O Fantasma da Ópera adquire aspectos aterrorizantes pela sua apresentação muda e as versões em preto e branco e em matizes – esta beneficia a experiência pela fotografia que destaca ambientações em vermelho, verde, amarelo e azul, com cada cor tendo uma relação com o que está sendo mostrado em cena. Nas tomadas inferiores, em que a câmera testemunha as adegas, a cor vermelha dá um tom infernal, enquanto a amarela é mais concentrada nos shows musicais, em tomadas abertas, na imagem de um enforcamento e na sequência em que Christine se vê “aprisionada” pelo Fantasma. Os encontros da protagonista com Raoul, tentando convencê-la a desistir da carreira artística, como na sequência no teto do teatro, são mostrados em um azul frio. Já o verde acompanha a busca pela desaparecida nos porões e passagens secretas.
Além do espetáculo de imagens e o som incidental, há alguns momentos que merecem destaque pela ousadia de sua realização assustadora. Um deles é o baile de máscara que causa espanto pela aparição de Erik com uma máscara de esqueleto e roupas vermelhas, como a morte rubra de Edgar Allan Poe. E o outro é a sequência em que o Fantasma conduz Christine até sua moradia em um barco, atravessando túneis escuros como Caronte, na condução pelas águas do rio Estige. Simbolismo e horror podem se misturar de maneira bem intensa, e, nesse ponto, O Fantasma da Ópera faz um trabalho magnífico de combinação poética apavorante.

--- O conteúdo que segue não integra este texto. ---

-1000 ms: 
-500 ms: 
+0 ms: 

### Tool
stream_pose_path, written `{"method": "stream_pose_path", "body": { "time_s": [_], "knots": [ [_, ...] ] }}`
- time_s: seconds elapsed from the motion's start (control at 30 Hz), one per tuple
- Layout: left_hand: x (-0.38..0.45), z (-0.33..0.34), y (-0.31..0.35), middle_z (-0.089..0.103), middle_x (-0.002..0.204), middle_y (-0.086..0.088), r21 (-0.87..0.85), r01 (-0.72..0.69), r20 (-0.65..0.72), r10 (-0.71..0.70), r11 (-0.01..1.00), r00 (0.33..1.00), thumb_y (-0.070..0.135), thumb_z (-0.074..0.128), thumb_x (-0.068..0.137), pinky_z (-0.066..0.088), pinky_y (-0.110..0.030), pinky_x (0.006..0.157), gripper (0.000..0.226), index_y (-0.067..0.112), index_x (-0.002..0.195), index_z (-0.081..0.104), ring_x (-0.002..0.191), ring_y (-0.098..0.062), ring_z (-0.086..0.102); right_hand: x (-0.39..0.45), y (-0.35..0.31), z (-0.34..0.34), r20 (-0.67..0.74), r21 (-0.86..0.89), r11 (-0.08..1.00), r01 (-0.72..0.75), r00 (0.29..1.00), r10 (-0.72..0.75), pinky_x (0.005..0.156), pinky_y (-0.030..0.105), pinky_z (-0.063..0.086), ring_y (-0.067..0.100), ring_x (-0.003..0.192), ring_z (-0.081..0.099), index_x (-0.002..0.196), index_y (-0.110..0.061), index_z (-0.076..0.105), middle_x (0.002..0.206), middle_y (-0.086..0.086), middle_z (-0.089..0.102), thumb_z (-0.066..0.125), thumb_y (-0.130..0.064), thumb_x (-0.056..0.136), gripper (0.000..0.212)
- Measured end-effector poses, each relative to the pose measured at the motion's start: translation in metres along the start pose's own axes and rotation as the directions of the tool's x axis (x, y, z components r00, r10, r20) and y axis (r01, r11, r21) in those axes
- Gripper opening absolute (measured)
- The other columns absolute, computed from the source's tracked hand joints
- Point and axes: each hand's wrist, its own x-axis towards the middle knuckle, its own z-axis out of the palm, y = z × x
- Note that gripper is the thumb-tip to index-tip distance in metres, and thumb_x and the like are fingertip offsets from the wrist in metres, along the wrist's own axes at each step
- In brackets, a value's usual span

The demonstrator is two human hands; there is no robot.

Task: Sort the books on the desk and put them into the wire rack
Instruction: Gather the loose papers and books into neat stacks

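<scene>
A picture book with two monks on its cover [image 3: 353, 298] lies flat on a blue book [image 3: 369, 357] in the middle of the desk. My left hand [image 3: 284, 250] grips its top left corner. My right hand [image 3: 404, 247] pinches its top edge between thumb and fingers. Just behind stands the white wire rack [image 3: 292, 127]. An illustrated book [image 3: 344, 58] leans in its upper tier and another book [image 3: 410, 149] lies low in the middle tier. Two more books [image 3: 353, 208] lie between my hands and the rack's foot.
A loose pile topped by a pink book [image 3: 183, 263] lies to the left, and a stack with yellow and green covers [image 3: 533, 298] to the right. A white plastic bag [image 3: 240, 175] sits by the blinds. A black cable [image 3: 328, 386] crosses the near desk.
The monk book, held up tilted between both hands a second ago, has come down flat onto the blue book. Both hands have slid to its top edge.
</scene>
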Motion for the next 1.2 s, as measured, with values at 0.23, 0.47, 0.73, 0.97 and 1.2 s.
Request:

Com a realização bem sucedida, a Universal Pictures pensava em realizar uma continuação intitulada O Retorno do Fantasma. Desistiu da ideia por não poder contar com Lon Chaney, em contrato com a MGM. Assim, optou pelos acréscimos sonoros a cargo do musicista Joseph Cherniavsky, e a refilmagem de algumas cenas. Alguns atores retornaram para as regravações, enquanto outros acabaram sendo substituídos, com a adição de George B. Williams, Phillips Smalley, Ray Holderness e Edward Davis. Sem o retorno de Chaney, o estúdio lançou nos cinemas a versão sonora em 15 de dezembro de 1929, tendo sido acompanhada por quem teve a sorte de vê-la, pois um incêndio, em 1948, fez com que ela fosse em parte destruída, contribuindo para a maldição que carrega a produção.
De todo modo, foi graças ao sucesso comercial de O Fantasma da Ópera que a Universal Pictures começou a desenvolver seus monstros. Drácula, a Criatura de Frankenstein, a Múmia, o Lobisomem, e outros filmes e personagens são frutos da ação aterrorizante de uma entidade física que habitava os lugares escuros da Ópera de Paris. O Fantasma retornaria ao estúdio em uma versão em 43, com Claude Rains no papel principal, sem a mesma caracterização grotesca de Chaney. Depois foi a vez da Hammer lançar seu exemplar em 1962, com Herbert Lom como o vilão sob a direção de Terence Fisher. Houve também uma versão para a TV, lançada em 1983, com Maximilian Schell, e uma estrelada por Robert Englund, em 1989, dirigida por Dwight H. Little. Outros filmes para a TV, uma minissérie, a contribuição de Dario Argento (Um Vulto na Escuridão) e o musical, lançado em 2004, com Gerard Butler pela condução de Joel Schumacher, completam as vezes em que a obra de Gaston Leroux ganhou vida em múltiplas formas, algumas deformadas e sutis, outras monstruosas e ousadas. De todas, Chaney ainda continua sendo o que melhor representou a obra como se deve, numa produção de horror atmosférica.